New release candidates available to test

2 views
Skip to first unread message

Ralph Castain

unread,
Apr 29, 2026, 4:01:59 PMApr 29
to pm...@googlegroups.com, pmix-t...@googlegroups.com
There have been several critical patches made to both PMIx and PRRTE recently, and so it is necessary that we do new releases in both projects. I have prepared release candidates for each.

Please test these and let me know the results.
Ralph

--------------------
***Important***
This release contains the following important changes:

   * restoration/repair of the OmniPath support component
   * update of the Python bindings and fix to allow Python
      to retrieve all nspace-level info via PMIx_Get
   * fix messaging problem in the PMIx communication logic
      that could cause a message from one process to be
      incorrectly delivered to a pending receive for another
      process


--------------------

Detailed changes since v6.1.0:
 - PR #3856: Roll to rc1
 - PR #3855: Multiple commits
    - Cleanup error paths in net_get_hostname
    - Update Python bindings
    - Update Python-related workflow to actually test bindings
    - Add missing data types to value load/unload
    - Don't pass zero-byte stdin to host
    - test: add get() test without keys specified
    - bindings: capture None as NULL key in get()
    - Remove unnecessary hwloc version protection
    - Restore pnet/opa component
    - Add fn to print peer type
    - Fix messaging problem in ptl recv
    - Update NEWS


-----------------------
***Important***
This release contains the following important changes:

   * PBS launch support has been switched from direct linkage
      against the TM library to use of the pbs_tmrsh command
      in the ssh launcher to avoid library confusion due to
      mixed dependencies. The --with-tm configure option has
      therefore been removed. PBS users are strongly advised
      to upgrade to this PRRTE version as soon as possible.
   * significant improvement has been made in the handling
      of heterogeneous nodes. Accordingly, the default is now
      to assume possible heterogeneity. Users who _know_ they
      have uniform nodes and do not wish to use the new logic
      may add the --uniform-nodes cmd line option. Note that
      the --hetero-nodes option has been removed.

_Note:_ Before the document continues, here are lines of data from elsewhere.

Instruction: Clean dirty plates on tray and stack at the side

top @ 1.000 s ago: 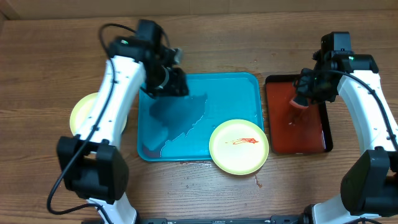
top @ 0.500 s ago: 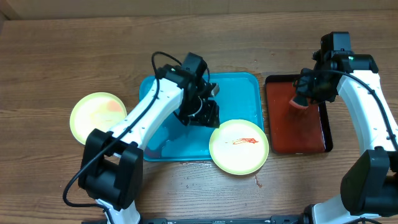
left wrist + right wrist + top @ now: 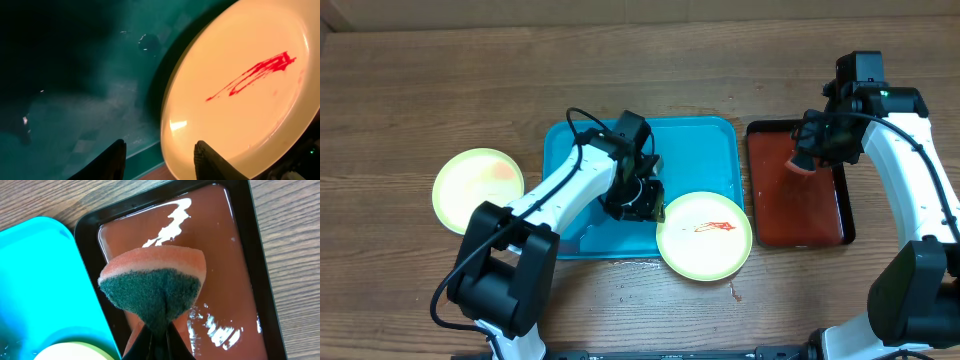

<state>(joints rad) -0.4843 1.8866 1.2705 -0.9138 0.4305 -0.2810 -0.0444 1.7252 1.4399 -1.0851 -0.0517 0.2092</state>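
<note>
A pale yellow-green plate (image 3: pixel 704 236) with a red sauce smear sits on the front right corner of the teal tray (image 3: pixel 690 160), overhanging its rim. My left gripper (image 3: pixel 642 200) is open, low over the tray, its fingers either side of the plate's left edge (image 3: pixel 170 130); the sauce smear (image 3: pixel 252 74) shows in the left wrist view. A second yellow-green plate (image 3: pixel 478 188) lies on the table to the left. My right gripper (image 3: pixel 804 160) is shut on an orange and green sponge (image 3: pixel 152 285) above the dark red tray (image 3: pixel 820 220). The white plate is out of view.
The dark red black-rimmed tray (image 3: pixel 220 255) is wet and stands right of the teal tray. The teal tray's floor (image 3: pixel 75 75) is wet and bare. Small red specks lie on the wooden table (image 3: pixel 735 293) in front of the plate.
My left arm swung from the tray's back left across to the dirty plate's left edge and lowered. The right arm and sponge have not moved.
</note>
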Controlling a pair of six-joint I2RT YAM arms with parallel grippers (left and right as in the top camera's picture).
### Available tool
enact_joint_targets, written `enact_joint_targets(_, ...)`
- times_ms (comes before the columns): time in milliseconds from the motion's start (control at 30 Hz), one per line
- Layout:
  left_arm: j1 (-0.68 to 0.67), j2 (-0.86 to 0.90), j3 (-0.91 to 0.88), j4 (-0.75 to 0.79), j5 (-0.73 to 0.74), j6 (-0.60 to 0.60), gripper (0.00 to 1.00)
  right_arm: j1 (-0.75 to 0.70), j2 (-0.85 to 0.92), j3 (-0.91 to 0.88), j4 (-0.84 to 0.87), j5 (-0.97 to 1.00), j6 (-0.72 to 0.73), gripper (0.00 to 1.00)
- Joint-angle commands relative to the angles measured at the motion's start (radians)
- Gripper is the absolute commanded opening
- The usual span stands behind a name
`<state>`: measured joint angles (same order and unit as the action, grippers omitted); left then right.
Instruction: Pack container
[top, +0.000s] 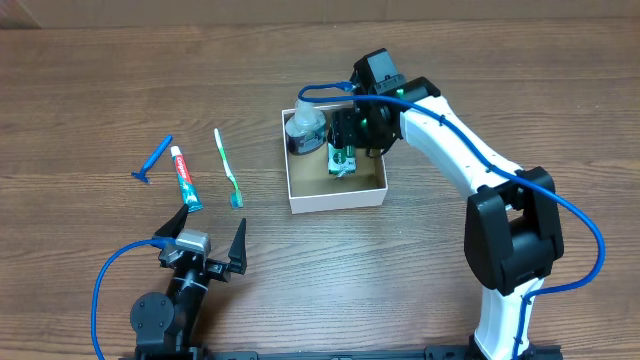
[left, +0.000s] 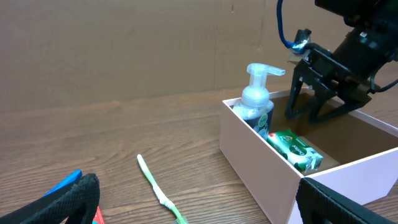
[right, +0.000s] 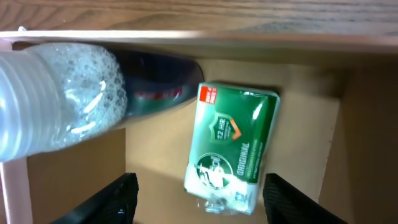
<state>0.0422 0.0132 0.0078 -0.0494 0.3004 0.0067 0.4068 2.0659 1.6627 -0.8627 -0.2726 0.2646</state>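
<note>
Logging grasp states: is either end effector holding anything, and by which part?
Nothing is held. The right end effector hangs open over the container, clear of the green soap pack lying inside; the left end effector is open and empty.

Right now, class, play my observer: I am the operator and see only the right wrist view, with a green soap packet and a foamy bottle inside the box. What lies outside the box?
Observer: On the table, on the left arm's side of the container, lie a blue razor, a toothpaste tube and a green toothbrush.
Operator: Where is the left gripper?
Observer: The left gripper is open and empty, just short of the toothpaste tube's near end.
Operator: Is the bottle upright?
Observer: Yes, the pump bottle stands upright in a corner of the container, beside the soap packet.
</note>
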Motion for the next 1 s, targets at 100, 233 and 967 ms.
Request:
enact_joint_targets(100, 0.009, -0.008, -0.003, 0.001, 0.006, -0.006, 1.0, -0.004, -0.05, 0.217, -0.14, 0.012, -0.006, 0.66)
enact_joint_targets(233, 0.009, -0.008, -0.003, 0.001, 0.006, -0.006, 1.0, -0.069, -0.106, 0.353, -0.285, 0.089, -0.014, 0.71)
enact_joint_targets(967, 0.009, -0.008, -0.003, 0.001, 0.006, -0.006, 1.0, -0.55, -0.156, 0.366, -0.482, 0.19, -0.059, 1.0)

----------------------------

Detailed changes include:
 - PR #2437: Multiple commits
    - Default no-arg prun case to --help
    - Improve hetero node handling
    - Ignore race condition on IOF
    - Minor updates to slurm support
    - Switch PBS launch support to pbs_tmrsh
    - Update NEWS
    - Roll to rc1

Ralph Castain

unread,
Apr 30, 2026, 4:47:13 PMApr 30
to Felip Moll, pm...@googlegroups.com, pmix-t...@googlegroups.com
Can you pass along a description of the scenario (e.g., were you forwarding stdin, the app code being used, how it was executed) so I can try to locally reproduce? Can you configure `--enable-debug` to get a line number for the segfault?

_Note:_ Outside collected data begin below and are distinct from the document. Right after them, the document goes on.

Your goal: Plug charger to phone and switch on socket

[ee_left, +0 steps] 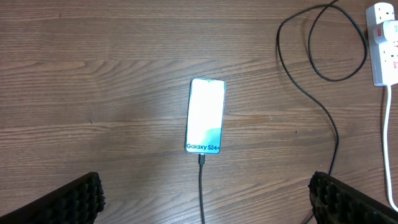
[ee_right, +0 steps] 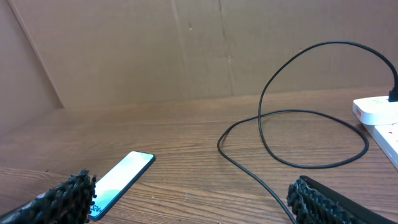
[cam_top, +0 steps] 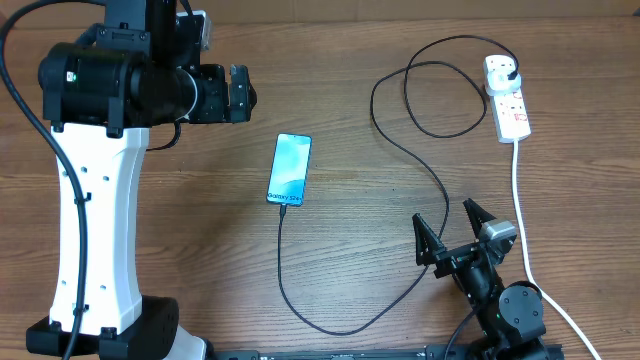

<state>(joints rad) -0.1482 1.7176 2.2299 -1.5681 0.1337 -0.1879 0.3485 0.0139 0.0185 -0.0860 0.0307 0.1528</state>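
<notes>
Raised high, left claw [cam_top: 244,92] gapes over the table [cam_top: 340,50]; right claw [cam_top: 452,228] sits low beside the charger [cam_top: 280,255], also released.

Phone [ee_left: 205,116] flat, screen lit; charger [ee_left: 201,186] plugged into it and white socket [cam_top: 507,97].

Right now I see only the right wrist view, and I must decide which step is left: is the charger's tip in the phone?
Observer: It appears so. In the left wrist view the charger meets the phone at its bottom edge.
Operator: And its other end?
Observer: Overhead, the plug sits in the far end of the socket.
Operator: Where is my gripper?
Observer: The right gripper hangs beside the white lead, well short of the strip, jaws open and holding nothing.
</notes>
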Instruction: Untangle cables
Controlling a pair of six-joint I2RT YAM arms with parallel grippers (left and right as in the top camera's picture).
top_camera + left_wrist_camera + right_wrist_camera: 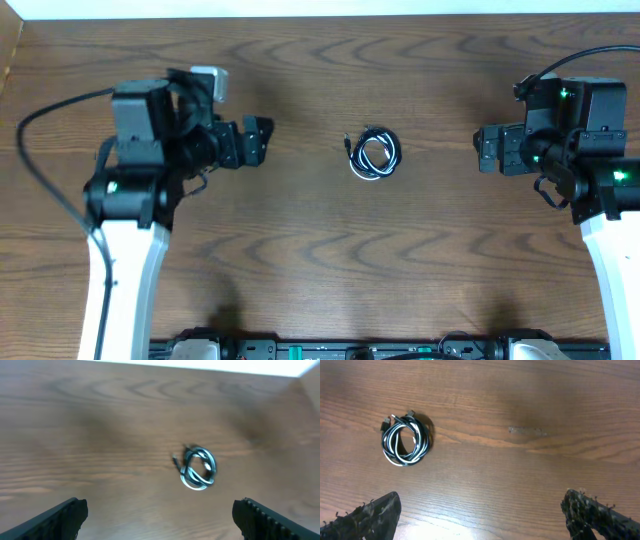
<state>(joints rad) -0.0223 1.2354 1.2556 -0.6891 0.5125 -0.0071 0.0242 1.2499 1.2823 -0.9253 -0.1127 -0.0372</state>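
The dark fingers [65, 515] of the left tool [262, 140] sit in the bottom corners of its wrist view. They are spread wide apart, with only bare wood between them and nothing in their grasp. The right tool [480, 150] stands the same way: its scuffed black fingers [375, 512] sit at the lower edges of its wrist view, jaws fully apart and empty. Both tools hang above the brown wood-grain bench [320, 260] and point inward toward each other from opposite sides. The cables [374, 154] lie flat on the bench about midway between the tools, well apart from each and touched by neither. They are thin black and white cords wound together into one small round coil. In the right wrist view, two small plug ends stick out at the coil's upper left. In the left wrist view the coil is blurred and looks like a pale and dark ring. A faint pale smear [527, 431] marks the wood to one side of the coil, away from it. From overhead, the white-sleeved arms [125, 275] reach in from the near edge of the bench, one at each side.
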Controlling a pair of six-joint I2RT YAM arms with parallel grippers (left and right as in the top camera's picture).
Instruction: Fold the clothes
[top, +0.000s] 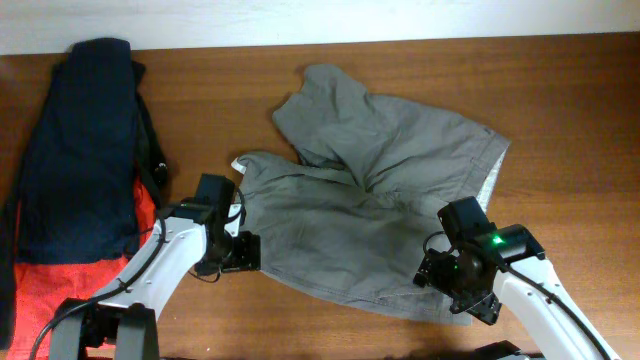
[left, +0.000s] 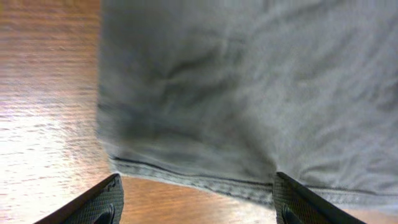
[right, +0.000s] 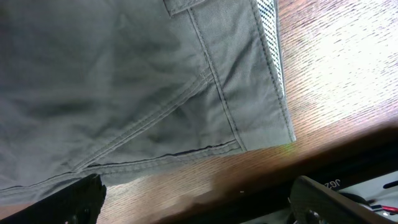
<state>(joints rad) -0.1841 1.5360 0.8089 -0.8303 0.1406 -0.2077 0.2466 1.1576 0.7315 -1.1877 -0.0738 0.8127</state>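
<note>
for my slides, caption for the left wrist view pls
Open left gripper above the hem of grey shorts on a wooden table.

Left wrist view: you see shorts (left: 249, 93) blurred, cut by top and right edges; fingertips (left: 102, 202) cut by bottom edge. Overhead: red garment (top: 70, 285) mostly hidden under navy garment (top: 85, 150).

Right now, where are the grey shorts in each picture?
Overhead: the grey shorts lie spread in the middle.
Left wrist: they fill most of the picture, hem along the bottom.
Right wrist: they fill the upper left, corner pointing lower right.
Shared landmark: the brown wooden table beside the cloth in every view.
</note>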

The cited change was awhile ago, and we’ve seen nothing from PRRTE. You shouldn’t have to make any new calls.


On Apr 30, 2026, at 1:16 PM, Felip Moll <fm...@nvidia.com> wrote:

Hi,

I am testing this version with Slurm, and I've found a segfault when a process calls PMIx_Abort() (may happen in some other case though).
This is a backtrace of slurmstepd threads segfaulting in pmix. This does not happen on pmix 5.x versions. 

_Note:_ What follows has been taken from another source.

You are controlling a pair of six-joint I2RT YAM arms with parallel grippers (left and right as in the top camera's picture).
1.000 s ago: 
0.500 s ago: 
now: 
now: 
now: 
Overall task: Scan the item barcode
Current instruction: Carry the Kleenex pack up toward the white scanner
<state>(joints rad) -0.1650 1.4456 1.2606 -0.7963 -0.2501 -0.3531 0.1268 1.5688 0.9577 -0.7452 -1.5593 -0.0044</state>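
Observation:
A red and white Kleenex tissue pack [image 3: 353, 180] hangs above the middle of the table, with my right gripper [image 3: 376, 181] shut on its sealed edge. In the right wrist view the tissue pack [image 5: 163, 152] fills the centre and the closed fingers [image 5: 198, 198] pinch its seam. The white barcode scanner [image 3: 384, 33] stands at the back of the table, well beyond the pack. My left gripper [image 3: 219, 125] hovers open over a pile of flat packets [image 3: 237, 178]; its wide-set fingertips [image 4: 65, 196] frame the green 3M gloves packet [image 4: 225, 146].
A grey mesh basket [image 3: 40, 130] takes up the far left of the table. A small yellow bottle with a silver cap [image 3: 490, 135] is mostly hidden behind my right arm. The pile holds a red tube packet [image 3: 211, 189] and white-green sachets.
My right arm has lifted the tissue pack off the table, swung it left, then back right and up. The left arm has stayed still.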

Thread 6 "slurmstepd" received signal SIGSEGV, Segmentation fault.
[Switching to Thread 0x7ff35f7fe000 (LWP 654626)]
0x00007ff3700b0791 in write_output_line () from /home/lipi/bin/pmix_6.1.1rc1/lib/libpmix.so.2
(gdb) bt
#0  0x00007ff3700b0791 in write_output_line () from /home/lipi/bin/pmix_6.1.1rc1/lib/libpmix.so.2
#1  0x00007ff3700b112e in pmix_iof_write_output () from /home/lipi/bin/pmix_6.1.1rc1/lib/libpmix.so.2
#2  0x00007ff37004bf28 in _iofdeliver () from /home/lipi/bin/pmix_6.1.1rc1/lib/libpmix.so.2
#3  0x00007ff37032e188 in event_process_active_single_queue () from /lib64/libevent_core-2.1.so.7
#4  0x00007ff37032ff9f in event_base_loop () from /lib64/libevent_core-2.1.so.7
#5  0x00007ff37008f921 in progress_engine () from /home/lipi/bin/pmix_6.1.1rc1/lib/libpmix.so.2
#6  0x00007ff371d0a464 in start_thread () from /lib64/libc.so.6
#7  0x00007ff371d8d5ec in __clone3 () from /lib64/libc.so.6

I think this might come from commit 62c9fbdb. I am not sure if this is something that changed and requires some new call from slurmstepd itself (do I need to call PMIx_Progress_thread_stop()?)
Or this should be addressed from pmix itself.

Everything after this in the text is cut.